Queste invece le cifre reali offerte per Marettino e Levanzo :
Faro di Punta Libeccio, Isola di Marettimo, Favignana (TP) Aggiudicatario provvisorio Mavi di Vincenzi Nadia & C. sas Sede Castrezzato (BS) Durata della concessione 17 anni Somma dei canoni offerti attualizzati € 342.804 (circa 1.600 euro al mese n.d.r.) Investimenti previsti € 1.100.000
Faro di Capo Grosso a Levanzo Favignana (TP) Aggiudicatario provvisorio Lorenzo Malafarina Sede Azienda Bergamo Durata della concessione 20 anni Somma dei canoni offerti attualizzati € 414.947 (qualcosa meno di 1.800 euro al mese n.d.r.) Investimenti previsti € 700.000.
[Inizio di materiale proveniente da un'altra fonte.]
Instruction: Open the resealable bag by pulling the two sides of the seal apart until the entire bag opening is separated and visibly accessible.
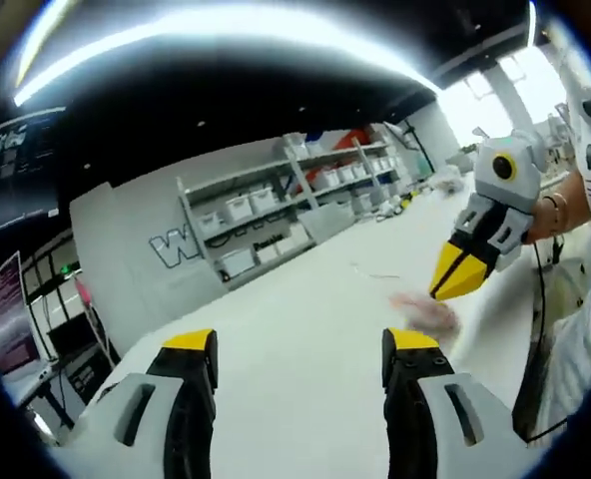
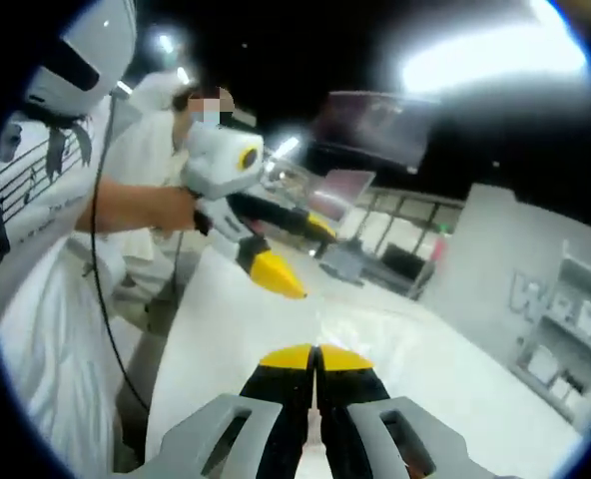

Il contrasto tra i canoni mensili di concessione e il valore dei molti beni citati nello stralcio dell’ articolo della Stampa mi pare evidente.

Il manifesto di domenica ha dedicato una pagina al progetto per il Faro di Patresi mettendo in evidenza lo scempio ambientale dello stesso e la sua illegalità rispetto alle direttive urbanistiche del luogo.
Credo che sia giusto però parlare anche del lato economico e sociale dell’ operazione, in linea con tutte le altre d’ Italia. Un’ esaltazione del lusso costruita su beni pubblici disponibili a prezzi troppo bassi. Vedremo se altri la pensano come.

E’ tutto legale, non era prevista una base d’ asta, ma assolutamente ingiusto.